> **EXERCISE AIM**
The data that follows is to be copied exactly, with each image removed.

_____

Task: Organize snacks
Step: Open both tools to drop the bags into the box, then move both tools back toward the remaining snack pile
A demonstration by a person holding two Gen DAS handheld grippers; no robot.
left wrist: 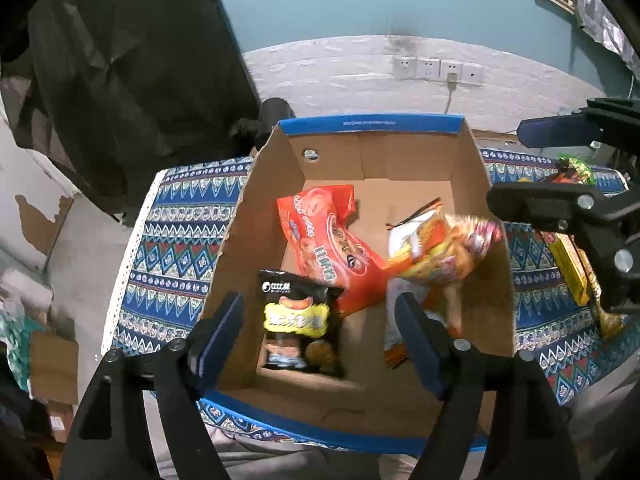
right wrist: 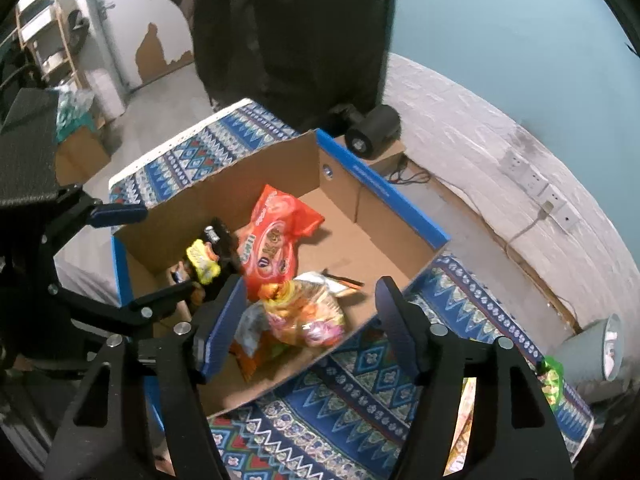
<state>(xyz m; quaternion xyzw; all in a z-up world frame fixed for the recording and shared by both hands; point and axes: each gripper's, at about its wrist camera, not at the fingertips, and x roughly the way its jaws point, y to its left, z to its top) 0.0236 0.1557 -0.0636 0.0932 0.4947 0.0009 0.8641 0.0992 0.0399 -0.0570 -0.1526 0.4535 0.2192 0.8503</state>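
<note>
An open cardboard box with a blue rim stands on the patterned cloth; it also shows in the right wrist view. Inside lie a red-orange snack bag, a black snack bag, and a blurred yellow-orange snack bag over a white and orange packet. My left gripper is open and empty above the box's near side. My right gripper is open and empty above the box's right side; it also shows at the left wrist view's right edge.
More snacks lie on the cloth right of the box: a green packet and a yellow box. A grey lamp lies near them. A black chair back and a wall with sockets stand behind.
</note>
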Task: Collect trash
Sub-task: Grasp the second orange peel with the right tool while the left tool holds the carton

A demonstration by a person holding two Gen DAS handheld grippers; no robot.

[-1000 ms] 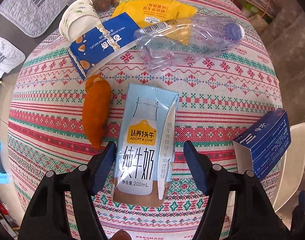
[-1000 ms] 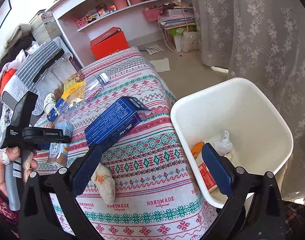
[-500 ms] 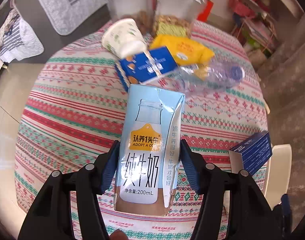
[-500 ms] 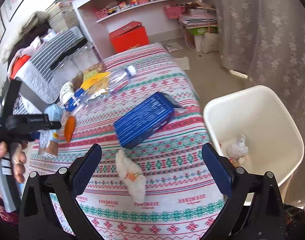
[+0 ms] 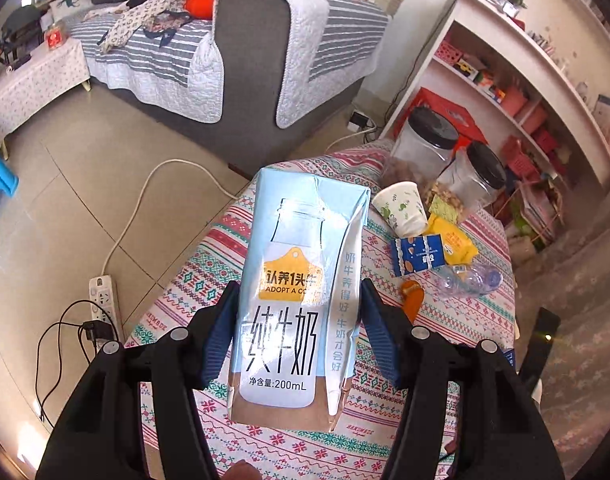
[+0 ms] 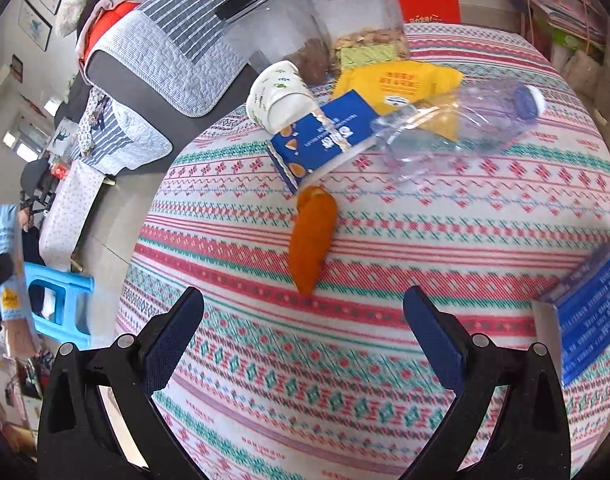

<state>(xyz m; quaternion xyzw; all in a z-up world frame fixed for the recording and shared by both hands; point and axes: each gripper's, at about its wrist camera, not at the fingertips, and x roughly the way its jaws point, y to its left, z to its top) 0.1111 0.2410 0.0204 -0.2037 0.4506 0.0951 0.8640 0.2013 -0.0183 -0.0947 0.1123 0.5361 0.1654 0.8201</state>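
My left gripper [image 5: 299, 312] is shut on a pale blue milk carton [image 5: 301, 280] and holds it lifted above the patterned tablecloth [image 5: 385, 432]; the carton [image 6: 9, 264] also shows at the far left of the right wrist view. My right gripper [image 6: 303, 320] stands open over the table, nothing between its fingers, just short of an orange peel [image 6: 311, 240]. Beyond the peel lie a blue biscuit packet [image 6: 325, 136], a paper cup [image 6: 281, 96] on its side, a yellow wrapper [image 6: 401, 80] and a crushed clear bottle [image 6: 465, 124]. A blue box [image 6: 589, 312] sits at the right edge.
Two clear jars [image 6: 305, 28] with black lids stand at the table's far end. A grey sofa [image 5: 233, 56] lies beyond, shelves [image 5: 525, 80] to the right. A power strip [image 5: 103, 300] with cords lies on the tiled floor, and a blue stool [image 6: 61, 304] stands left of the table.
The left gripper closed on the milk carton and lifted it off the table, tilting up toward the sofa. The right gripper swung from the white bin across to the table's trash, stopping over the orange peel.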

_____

> **ANSWER BOX**
Task: Organize snacks
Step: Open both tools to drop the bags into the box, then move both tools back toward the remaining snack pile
A demonstration by a person holding two Gen DAS handheld grippers; no robot.
left wrist: 
right wrist: 
<state>(xyz m; quaternion xyzw; all in a z-up world frame fixed for the recording and shared by both hands; point and axes: each gripper's, at about its wrist camera, not at the fingertips, and x roughly the way its jaws point, y to its left, z to its top) 0.0236 0.1557 -0.0636 0.0932 0.4947 0.0009 0.8641 0.0992 0.0399 -0.0570 -0.1526 0.4535 0.2192 0.8503</state>
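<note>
An open cardboard box with a blue rim stands on the patterned cloth; it also shows in the right wrist view. Inside lie a red-orange snack bag, a black snack bag, and a blurred yellow-orange snack bag over a white and orange packet. My left gripper is open and empty above the box's near side. My right gripper is open and empty above the box's right side; it also shows at the left wrist view's right edge.
More snacks lie on the cloth right of the box: a green packet and a yellow box. A grey lamp lies near them. A black chair back and a wall with sockets stand behind.
</note>
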Task: Collect trash
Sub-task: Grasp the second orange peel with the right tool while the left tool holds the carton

A demonstration by a person holding two Gen DAS handheld grippers; no robot.

[-1000 ms] 
[-1000 ms] 
[-500 ms] 
[-500 ms] 
[+0 ms] 
[+0 ms] 

<state>(xyz m; quaternion xyzw; all in a z-up world frame fixed for the recording and shared by both hands; point and axes: each gripper's, at about its wrist camera, not at the fingertips, and x roughly the way its jaws point, y to its left, z to its top) 0.1111 0.2410 0.0204 -0.2037 0.4506 0.0951 0.8640 0.2013 -0.0183 -0.0947 0.1123 0.5361 0.1654 0.8201</state>
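My left gripper [image 5: 299, 312] is shut on a pale blue milk carton [image 5: 301, 280] and holds it lifted above the patterned tablecloth [image 5: 385, 432]; the carton [image 6: 9, 264] also shows at the far left of the right wrist view. My right gripper [image 6: 303, 320] stands open over the table, nothing between its fingers, just short of an orange peel [image 6: 311, 240]. Beyond the peel lie a blue biscuit packet [image 6: 325, 136], a paper cup [image 6: 281, 96] on its side, a yellow wrapper [image 6: 401, 80] and a crushed clear bottle [image 6: 465, 124]. A blue box [image 6: 589, 312] sits at the right edge.
Two clear jars [image 6: 305, 28] with black lids stand at the table's far end. A grey sofa [image 5: 233, 56] lies beyond, shelves [image 5: 525, 80] to the right. A power strip [image 5: 103, 300] with cords lies on the tiled floor, and a blue stool [image 6: 61, 304] stands left of the table.
The left gripper closed on the milk carton and lifted it off the table, tilting up toward the sofa. The right gripper swung from the white bin across to the table's trash, stopping over the orange peel.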

That is the complete output for this exercise.